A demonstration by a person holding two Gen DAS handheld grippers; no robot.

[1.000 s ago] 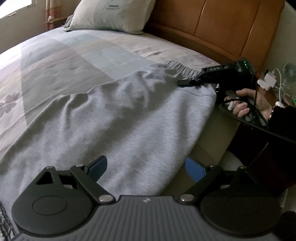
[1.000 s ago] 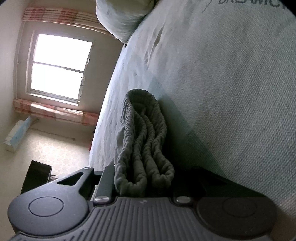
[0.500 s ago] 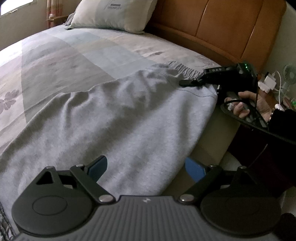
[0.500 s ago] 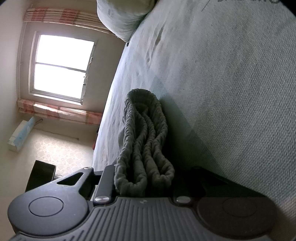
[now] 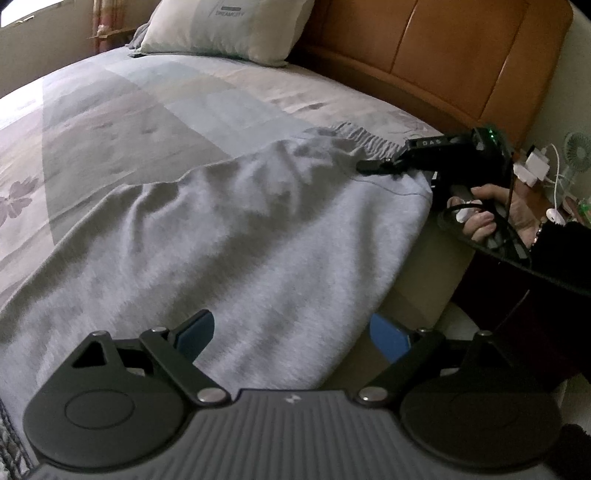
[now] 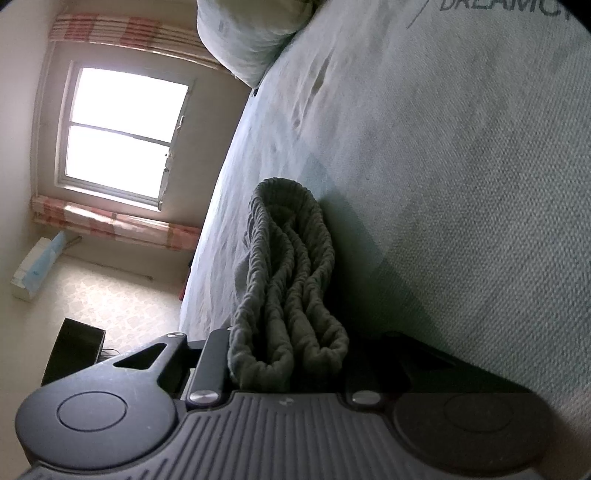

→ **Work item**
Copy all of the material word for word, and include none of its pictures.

→ **Finished task**
A demonstration by a person holding two Gen DAS handheld grippers; no robot.

[1.000 s ago] 
[1.000 s ago] 
[0.500 s ago] 
[0.500 s ago] 
[now] 
[now] 

With this, the output is complete.